Local Elections: A Plague on Both Your Houses?
The Local Elections were terrible for both of the main parties. It’s not fair to say that the level of disaster was equal for the two parties, given that the Conservatives lost a staggering thirteen hundred seats, but after nine years in opposition, Labour should be taking a number of seats from the Conservatives rather than losing seats overall. In the context of this upheaval, the Liberal Democrats, Greens and local Independents were all historically successful, with the Lib Dems in particular taking more than 700 seats, their best result by a significant margin. The consensus of the commentariat in the wake of these results is one of hope for the Liberal Democrats, running alongside a suggestion that the two-party system may be crumbling. For Remainers, the rise of the Liberal Democrats and Greens as explicitly anti-Brexit parties has been used to strengthen the argument for a People’s Vote, while Brexiteers have seen the defeat of the main parties as a call to ‘just get on with Brexit’. Ultimately, the conclusion to draw from these elections is that one should not draw conclusions from these elections (although you should definitely continue to read this article).

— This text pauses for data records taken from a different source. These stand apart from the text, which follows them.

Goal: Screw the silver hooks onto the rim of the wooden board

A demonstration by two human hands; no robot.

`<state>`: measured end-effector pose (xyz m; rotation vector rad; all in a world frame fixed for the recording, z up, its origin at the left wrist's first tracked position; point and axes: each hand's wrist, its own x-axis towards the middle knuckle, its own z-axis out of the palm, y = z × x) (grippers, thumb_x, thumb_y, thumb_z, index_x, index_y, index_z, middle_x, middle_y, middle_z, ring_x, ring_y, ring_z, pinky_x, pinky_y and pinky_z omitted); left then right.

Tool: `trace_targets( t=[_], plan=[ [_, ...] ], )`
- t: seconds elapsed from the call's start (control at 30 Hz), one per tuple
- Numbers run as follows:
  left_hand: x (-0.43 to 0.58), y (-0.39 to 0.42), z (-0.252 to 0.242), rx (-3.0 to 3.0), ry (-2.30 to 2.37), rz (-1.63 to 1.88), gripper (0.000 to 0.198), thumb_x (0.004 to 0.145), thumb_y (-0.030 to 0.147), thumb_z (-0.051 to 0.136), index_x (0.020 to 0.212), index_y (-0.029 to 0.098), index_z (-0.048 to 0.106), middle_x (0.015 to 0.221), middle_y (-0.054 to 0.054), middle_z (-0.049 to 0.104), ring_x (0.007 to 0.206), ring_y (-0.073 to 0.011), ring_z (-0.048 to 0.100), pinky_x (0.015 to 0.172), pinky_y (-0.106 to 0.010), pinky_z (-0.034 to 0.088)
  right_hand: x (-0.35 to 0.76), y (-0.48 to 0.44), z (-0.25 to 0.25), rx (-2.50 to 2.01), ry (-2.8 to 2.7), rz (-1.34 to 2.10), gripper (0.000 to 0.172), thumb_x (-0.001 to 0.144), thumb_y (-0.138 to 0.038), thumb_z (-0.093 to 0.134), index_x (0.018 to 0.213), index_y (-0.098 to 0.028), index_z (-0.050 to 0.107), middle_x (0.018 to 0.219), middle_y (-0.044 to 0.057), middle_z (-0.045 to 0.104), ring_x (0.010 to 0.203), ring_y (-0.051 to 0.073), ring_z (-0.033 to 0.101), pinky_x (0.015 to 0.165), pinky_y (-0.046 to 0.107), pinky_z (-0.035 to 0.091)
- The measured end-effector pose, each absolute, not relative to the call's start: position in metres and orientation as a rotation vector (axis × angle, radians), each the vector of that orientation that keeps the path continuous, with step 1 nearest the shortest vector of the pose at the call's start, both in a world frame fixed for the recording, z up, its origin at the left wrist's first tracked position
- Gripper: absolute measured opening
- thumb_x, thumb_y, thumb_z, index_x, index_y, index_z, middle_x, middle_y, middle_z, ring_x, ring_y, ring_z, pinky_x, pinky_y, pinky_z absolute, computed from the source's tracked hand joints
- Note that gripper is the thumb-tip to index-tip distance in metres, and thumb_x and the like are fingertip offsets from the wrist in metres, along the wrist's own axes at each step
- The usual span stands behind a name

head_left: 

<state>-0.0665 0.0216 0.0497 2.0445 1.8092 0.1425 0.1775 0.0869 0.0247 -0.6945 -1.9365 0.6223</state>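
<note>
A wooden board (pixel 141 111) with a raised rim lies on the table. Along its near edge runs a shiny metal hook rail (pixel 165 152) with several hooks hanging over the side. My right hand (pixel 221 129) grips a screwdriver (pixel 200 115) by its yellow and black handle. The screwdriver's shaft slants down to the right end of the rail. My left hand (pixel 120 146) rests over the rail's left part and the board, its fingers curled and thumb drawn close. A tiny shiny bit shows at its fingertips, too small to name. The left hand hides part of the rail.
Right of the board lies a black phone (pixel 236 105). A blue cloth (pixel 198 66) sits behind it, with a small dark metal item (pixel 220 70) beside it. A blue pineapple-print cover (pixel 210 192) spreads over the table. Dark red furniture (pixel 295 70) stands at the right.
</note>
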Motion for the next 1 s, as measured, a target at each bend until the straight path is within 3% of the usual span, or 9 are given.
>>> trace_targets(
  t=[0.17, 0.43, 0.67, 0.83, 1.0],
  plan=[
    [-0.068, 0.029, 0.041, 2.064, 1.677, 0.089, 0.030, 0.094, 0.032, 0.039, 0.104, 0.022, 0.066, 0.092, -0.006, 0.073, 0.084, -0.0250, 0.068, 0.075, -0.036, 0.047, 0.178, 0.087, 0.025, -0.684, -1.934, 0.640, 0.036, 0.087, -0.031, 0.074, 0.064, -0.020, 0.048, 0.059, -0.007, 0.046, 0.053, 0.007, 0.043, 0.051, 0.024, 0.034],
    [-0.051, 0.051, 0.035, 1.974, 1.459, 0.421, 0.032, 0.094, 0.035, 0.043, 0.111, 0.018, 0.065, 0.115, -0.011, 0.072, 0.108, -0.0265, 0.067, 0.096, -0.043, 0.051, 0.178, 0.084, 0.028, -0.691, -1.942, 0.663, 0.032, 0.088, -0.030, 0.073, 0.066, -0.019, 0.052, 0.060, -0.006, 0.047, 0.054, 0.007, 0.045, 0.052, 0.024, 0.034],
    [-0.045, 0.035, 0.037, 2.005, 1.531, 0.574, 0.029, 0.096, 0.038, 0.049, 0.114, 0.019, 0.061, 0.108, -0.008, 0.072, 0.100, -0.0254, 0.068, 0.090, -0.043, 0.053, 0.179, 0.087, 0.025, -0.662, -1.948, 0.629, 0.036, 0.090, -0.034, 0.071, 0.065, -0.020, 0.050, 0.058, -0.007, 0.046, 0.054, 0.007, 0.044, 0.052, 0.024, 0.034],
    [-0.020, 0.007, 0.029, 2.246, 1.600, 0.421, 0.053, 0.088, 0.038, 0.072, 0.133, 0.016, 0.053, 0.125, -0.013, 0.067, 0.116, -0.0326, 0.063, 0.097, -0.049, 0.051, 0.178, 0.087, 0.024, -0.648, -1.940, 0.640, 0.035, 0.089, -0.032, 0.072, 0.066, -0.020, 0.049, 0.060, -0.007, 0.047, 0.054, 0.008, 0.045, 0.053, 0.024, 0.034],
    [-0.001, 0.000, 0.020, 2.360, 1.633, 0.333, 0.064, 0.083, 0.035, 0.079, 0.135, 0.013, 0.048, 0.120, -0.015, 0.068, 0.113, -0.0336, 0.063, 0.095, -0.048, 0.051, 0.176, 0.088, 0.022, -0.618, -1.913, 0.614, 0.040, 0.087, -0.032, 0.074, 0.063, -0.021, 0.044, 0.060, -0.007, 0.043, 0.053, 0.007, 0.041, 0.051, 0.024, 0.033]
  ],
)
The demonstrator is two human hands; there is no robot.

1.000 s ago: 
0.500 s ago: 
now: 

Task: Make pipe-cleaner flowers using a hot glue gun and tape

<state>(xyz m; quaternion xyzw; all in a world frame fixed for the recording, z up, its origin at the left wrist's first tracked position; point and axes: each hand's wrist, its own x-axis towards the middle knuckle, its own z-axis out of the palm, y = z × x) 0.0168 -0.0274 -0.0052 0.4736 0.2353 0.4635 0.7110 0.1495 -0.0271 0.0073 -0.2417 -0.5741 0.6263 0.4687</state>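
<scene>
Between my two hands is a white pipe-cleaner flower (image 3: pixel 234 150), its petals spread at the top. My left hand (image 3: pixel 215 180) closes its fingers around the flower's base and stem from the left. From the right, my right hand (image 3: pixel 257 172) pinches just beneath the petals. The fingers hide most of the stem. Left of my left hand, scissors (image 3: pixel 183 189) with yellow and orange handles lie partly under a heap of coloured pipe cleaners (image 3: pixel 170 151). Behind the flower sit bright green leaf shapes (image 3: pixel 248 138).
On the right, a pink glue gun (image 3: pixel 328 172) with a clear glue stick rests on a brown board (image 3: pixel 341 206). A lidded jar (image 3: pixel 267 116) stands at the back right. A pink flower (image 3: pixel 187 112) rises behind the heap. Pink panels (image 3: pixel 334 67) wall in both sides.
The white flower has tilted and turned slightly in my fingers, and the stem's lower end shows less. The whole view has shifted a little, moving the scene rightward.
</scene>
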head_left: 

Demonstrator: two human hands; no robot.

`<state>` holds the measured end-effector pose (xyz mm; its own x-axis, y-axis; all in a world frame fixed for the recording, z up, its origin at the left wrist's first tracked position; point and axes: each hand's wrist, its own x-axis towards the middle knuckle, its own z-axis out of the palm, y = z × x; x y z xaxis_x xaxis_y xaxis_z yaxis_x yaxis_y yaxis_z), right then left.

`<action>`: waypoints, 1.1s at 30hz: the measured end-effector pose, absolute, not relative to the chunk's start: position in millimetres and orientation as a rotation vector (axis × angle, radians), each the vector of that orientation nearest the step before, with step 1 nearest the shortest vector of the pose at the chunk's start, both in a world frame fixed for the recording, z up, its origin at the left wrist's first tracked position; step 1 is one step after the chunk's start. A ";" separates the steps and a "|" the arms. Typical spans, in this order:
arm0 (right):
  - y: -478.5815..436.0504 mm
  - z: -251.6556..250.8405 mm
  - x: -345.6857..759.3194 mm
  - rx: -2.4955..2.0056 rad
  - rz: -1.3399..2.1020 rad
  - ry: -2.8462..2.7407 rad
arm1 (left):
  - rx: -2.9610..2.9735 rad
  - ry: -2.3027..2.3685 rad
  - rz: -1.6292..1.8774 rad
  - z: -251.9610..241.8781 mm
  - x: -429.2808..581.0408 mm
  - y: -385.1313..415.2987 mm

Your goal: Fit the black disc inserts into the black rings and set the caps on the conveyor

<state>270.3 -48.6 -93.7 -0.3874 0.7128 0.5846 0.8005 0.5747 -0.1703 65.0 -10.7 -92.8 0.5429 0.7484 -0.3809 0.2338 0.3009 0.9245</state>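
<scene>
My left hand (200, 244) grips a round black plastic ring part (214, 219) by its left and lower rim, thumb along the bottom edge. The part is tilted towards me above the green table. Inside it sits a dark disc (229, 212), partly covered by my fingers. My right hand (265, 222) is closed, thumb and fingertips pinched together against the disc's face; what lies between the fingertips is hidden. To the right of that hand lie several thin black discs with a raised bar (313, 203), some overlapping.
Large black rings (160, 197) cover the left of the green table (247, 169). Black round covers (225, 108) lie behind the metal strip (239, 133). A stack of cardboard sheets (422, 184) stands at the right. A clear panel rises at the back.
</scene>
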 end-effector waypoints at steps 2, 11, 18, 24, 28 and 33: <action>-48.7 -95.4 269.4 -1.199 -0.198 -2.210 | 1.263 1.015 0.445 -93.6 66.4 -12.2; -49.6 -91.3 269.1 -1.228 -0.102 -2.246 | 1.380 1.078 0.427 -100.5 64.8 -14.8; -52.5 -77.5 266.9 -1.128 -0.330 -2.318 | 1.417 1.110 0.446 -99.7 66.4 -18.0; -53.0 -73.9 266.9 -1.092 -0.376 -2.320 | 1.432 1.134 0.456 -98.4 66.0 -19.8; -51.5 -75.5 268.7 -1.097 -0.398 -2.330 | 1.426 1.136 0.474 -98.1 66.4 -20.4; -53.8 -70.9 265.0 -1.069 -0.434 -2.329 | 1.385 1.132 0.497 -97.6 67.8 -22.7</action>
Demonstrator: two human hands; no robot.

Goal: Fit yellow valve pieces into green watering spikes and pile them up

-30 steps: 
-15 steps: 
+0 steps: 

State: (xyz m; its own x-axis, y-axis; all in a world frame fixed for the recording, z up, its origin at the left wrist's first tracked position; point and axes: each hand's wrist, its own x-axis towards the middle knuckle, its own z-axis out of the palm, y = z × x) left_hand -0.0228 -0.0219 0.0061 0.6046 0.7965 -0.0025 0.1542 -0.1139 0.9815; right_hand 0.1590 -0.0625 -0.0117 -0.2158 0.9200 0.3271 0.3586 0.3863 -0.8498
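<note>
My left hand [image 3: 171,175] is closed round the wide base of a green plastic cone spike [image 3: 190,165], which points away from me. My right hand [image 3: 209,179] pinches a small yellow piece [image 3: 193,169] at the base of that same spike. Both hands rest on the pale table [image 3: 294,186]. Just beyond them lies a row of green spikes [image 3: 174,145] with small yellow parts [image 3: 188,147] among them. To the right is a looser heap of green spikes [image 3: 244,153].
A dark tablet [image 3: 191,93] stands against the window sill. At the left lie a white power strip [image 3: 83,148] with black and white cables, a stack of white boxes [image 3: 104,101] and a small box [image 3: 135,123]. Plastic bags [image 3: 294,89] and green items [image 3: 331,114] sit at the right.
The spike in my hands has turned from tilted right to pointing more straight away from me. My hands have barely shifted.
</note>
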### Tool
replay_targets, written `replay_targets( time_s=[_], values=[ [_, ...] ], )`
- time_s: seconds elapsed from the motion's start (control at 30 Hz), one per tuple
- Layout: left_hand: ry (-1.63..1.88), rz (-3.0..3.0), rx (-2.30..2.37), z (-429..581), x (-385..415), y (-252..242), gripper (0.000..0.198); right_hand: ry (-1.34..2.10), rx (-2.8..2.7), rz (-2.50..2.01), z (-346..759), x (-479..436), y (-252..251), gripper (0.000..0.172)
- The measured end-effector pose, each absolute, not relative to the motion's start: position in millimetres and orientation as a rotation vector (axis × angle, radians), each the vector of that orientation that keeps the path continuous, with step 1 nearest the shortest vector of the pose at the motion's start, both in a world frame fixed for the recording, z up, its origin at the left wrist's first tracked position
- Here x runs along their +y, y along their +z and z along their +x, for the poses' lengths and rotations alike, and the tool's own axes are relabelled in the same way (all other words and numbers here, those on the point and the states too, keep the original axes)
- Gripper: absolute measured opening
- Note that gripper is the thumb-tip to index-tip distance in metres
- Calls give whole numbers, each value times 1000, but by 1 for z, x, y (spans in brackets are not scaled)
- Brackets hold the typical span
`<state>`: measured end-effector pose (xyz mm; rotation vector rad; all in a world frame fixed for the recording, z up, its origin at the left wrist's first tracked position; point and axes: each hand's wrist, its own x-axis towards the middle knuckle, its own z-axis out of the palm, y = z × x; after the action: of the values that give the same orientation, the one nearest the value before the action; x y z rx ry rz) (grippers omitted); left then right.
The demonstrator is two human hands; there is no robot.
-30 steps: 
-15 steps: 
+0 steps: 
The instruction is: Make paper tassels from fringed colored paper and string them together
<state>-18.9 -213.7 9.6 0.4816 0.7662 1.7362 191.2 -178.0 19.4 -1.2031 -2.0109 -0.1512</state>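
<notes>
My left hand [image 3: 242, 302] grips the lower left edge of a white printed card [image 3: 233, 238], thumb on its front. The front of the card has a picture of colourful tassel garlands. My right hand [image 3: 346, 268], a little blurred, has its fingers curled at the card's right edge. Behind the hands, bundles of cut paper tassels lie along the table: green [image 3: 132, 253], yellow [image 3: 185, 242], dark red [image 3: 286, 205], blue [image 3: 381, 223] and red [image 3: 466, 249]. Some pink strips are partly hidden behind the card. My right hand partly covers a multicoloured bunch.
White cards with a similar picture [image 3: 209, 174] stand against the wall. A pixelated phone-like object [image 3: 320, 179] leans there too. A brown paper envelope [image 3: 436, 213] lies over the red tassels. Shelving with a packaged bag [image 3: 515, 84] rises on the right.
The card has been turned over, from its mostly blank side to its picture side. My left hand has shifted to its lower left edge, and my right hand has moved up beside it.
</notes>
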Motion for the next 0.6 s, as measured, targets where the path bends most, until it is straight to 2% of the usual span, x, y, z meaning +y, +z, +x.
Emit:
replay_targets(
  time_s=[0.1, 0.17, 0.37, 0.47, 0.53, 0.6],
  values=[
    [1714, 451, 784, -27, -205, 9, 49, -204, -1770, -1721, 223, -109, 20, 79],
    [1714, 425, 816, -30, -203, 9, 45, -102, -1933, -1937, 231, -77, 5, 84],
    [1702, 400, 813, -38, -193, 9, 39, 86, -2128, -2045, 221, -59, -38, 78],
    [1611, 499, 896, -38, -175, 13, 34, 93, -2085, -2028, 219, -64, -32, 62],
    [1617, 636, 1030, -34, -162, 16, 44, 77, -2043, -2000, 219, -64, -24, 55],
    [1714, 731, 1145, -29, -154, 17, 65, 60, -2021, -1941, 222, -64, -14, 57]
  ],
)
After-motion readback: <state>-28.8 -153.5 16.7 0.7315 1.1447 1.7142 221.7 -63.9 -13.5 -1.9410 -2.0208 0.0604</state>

Local elections and general elections have been shown throughout the years not to have a high correlation. People vote very differently when it comes to choosing a Prime Minister and a government to deal with issues like the NHS and national defence than how they vote to deal with bin collection, meaning voters are much more likely to vote as a protest in local elections. 2017 provided the starkest example of this, with Jeremy Corbyn reducing the majority of the Conservatives despite suffering a very poor local election result just weeks before the national campaign. This is not to entirely discount the importance of the local elections. They demonstrate trends. In this instance, they demonstrate that the level of anger towards Labour, and in particular the Conservatives, is exactly as significant as it was built up to be. While the primary beneficiary of this anger was in this instance the Liberal Democrats and the Greens, it does not follow that those who have fallen out with Labour and the Conservatives are all in favour of a People’s Vote. Anecdotal evidence from some voters in the North suggest that Remain voters received votes from pro-Brexit voters, who seem likely to vote for the Brexit Party in the upcoming European elections.
Those European elections seem likely to paint a fuller picture of British politics than the local elections. It remains to be seen if the Remain parties will maintain their success moving forward, but it seems very likely that Labour and the Conservatives will take a beating at the European Parliament elections. The Conservatives in particular seem to be in big trouble. With the Brexit party exploding into life, it is unclear to see who will vote for the Conservatives. In European elections in particular, the party’s pro-Remain voters will likely defect to the Liberal Democrats and other Remain parties, while the pro-Brexit older voters upon whom the Conservatives have relied for recent electoral success seem likely to defect to the Brexit party. While Labour can rely on most of their natural voters among the young, socially liberal urban population to vote for them regardless, even if some more fervent pro-Europeans will defect to the Lib Dems and Change UK, the Conservatives’ space has been squeezed by the Brexit Party, which can use UKIP to make it seem more reasonable than Farage’s UKIP ever could.
Even if the smaller parties fail to hold on to the success they garnered in the local elections, the ramifications of the results for government seem wide-ranging. The government seems to have taken the results as a sign that, to rescue their electoral chances, they must push Brexit through immediately, to head off the Brexit party and give themselves an identity beyond their failure to deliver Brexit. To this end, they have apparently offered Labour a temporary customs union to support the withdrawal agreement. While the rise of the small parties cannot be read into too far, the trouble the Conservatives are in is all too apparent.